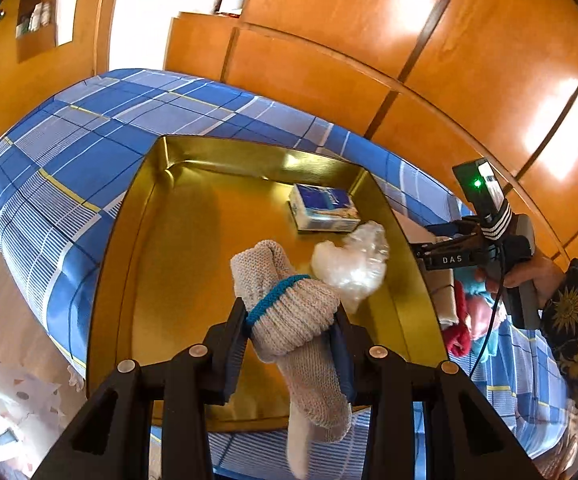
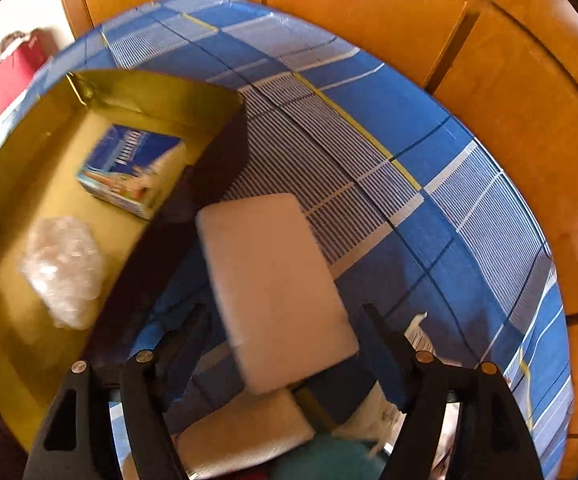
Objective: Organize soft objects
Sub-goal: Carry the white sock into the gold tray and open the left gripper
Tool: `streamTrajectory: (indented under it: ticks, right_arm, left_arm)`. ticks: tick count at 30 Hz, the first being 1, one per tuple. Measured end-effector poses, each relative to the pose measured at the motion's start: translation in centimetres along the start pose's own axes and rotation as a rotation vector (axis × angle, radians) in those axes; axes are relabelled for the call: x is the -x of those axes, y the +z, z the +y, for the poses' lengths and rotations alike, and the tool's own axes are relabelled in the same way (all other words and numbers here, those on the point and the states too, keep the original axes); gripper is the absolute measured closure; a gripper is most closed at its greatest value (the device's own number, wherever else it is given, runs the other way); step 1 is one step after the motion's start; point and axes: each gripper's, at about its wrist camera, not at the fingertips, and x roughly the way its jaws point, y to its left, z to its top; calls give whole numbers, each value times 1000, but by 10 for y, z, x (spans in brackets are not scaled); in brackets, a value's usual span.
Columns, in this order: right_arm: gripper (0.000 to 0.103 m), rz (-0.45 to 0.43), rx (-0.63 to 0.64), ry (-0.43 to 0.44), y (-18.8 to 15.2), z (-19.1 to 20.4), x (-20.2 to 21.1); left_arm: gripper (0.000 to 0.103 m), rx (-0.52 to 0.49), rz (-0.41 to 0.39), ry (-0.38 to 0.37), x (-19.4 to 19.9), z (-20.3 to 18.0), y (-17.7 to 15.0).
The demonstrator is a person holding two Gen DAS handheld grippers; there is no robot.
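My left gripper (image 1: 291, 322) is shut on a rolled grey knitted sock (image 1: 289, 312) with a teal band, held just above the gold tray (image 1: 121, 280). In the tray lie a blue tissue pack (image 1: 323, 208) and a crumpled clear plastic wrap (image 1: 351, 260). My right gripper (image 2: 285, 312) holds a pale beige sponge block (image 2: 273, 280) between its fingers, above the blue checked bedspread (image 2: 389, 112) to the right of the tray (image 2: 9, 320). The tissue pack (image 2: 129, 166) and the plastic wrap (image 2: 63, 268) also show there. The right gripper's body (image 1: 485, 236) shows in the left wrist view.
A pile of soft things, red, teal, pink and beige (image 1: 465, 312), lies on the bed right of the tray. Another beige pad (image 2: 245, 436) and a teal cloth (image 2: 329, 460) lie under the right gripper. Wooden wardrobe doors (image 1: 409, 40) stand behind the bed.
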Motion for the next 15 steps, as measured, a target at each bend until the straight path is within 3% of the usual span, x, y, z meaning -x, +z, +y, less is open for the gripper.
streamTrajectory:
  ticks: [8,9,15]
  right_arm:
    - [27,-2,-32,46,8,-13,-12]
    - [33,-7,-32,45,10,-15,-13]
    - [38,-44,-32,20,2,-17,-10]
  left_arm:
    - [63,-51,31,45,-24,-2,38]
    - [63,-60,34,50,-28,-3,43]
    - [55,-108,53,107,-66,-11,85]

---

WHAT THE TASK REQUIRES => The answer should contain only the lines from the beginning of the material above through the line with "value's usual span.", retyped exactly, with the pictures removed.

SOLUTION =>
Objective: Organize soft objects
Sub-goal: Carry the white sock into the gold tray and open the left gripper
Tool: `streamTrajectory: (indented under it: ticks, right_arm, left_arm)`. ticks: tick count at 30 Hz, the first being 1, one per tuple. Measured end-effector poses, each relative to the pose measured at the motion's start: translation in centimetres along the start pose's own axes and rotation as a rotation vector (axis × angle, radians) in those axes; axes are relabelled for the call: x is the -x of those axes, y the +z, z the +y, for the poses' lengths and rotations alike, and the tool's own axes are relabelled in the same way (all other words and numbers here, those on the point and the states too, keep the original axes); gripper is the absolute measured closure; a gripper is most closed at its greatest value (the device's own number, wherever else it is given, runs the other way); step 1 is one step after the motion's start; point and axes: each gripper's, at about its wrist camera, not at the fingertips, and x roughly the way its jaws point, y to its left, z to its top; calls give whole numbers, each value times 1000, but by 10 for y, z, x (spans in brackets are not scaled); in brackets, a value's usual span.

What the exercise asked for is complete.